ROMA – Questa volta ha vinto lui. Gabriele Paolini, il disturbatore per eccellenza della TV italiana, l’uomo che ha fatto della video-intrusione un’autentica missione di vita, è stato prosciolto dall’accusa di aver disturbato quattro collegamenti esterni in diretta del tg Rai.

Noto anche per la sua personale campagna in favore dei preservativi (innumerevoli le sortite con condom e cartelli in favore del loro uso alle spalle degli inviati), Paolini è stato ripetutamente condannato condannato in passato per quelle improvvise apparizioni, che tanto infastidiscono i giornalisti. I giudici, infatti, gli hanno inflitto ammende per svariate migliaia di euro oltre a una pena detentiva di tre mesi, poi sospesa.
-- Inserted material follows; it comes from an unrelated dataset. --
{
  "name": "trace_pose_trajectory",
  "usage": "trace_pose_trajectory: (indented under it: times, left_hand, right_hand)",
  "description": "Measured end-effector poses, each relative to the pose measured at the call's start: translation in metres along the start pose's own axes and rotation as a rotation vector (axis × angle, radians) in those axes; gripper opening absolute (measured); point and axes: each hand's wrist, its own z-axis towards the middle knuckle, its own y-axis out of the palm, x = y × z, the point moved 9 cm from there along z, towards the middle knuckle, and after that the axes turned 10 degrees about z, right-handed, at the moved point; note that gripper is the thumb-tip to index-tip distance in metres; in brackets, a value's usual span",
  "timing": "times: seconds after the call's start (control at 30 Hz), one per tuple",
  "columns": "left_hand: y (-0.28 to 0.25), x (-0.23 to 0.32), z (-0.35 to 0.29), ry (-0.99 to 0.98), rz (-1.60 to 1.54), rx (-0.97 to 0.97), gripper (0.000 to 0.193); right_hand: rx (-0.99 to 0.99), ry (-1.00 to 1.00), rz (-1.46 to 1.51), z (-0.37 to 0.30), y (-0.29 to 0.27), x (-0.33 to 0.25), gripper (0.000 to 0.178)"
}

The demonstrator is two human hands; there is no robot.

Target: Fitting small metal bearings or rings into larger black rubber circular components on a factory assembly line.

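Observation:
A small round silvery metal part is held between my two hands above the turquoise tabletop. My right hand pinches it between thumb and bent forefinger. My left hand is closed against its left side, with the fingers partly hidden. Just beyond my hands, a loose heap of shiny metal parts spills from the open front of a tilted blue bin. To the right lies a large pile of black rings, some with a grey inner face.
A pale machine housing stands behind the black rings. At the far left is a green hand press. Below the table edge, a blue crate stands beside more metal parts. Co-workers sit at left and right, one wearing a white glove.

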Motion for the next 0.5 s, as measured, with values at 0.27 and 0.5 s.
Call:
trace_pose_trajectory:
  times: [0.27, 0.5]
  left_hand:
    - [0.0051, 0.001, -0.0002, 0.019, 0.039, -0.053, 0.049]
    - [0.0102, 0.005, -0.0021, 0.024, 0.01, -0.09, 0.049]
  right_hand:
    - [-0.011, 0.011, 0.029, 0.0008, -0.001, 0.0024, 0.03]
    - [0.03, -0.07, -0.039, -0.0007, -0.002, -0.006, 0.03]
Ma adesso la tendenza che lo vedeva spesso soccombere in tribunale sembra essersi invertita. E non è un caso che la svolta sia arrivata per mano di Gennaro Francione, magistrato romano già noto per aver assolto alcuni giovani accusati di violazione del copyright in nome di un diritto sociale costituzionalmente garantito di diffusione della cultura, anche attraverso il peer to peer.

Nella motivazione della sentenza relativa al caso Paolini si legge tra l’altro: “Il giornalista televisivo operante in strada deve accettare le intrusioni alla Paolini perché sono esse stesse cronaca in diretta di quanto avviene tra la gente, che spesso anzi utilizza quelle dirette per dire la propria nel bene (esultanze in occasione di gare sportive, ad esempio) e nel male (con striscioni, grida, slogan per contestare un avvenimento direttamente o indirettamente connesso a quanto nel resoconto del cronista viene detto)”.

Nel paragonare il “profeta del condom” (come Paolini si autodefinisce) ai giullari medievali, ai futuristi, ai situazionisti, ma anche ad Andy Warhol e Guy Debord, Francione ricorda, inoltre, il monito rivolto ai media televisivi dalla Commissione di vigilanza servizi radiotelevisivi, la quale, nel “Documento di indirizzo sul pluralismo” del 1997, sottolinea “la necessità di garantire ai cittadini un’informazione non solo passiva a 360 gradi, ma anche attiva, contribuendo direttamente alla creazione dei palinsesti televisivi”. Una necessità tanto più avvertita quando si parla di Rai, ossia di un servizio televisivo del popolo, il quale paga un canone e ha un “diritto reale di accesso che si esprime soprattutto come diritto a non essere esclusi dall’informazione attiva”.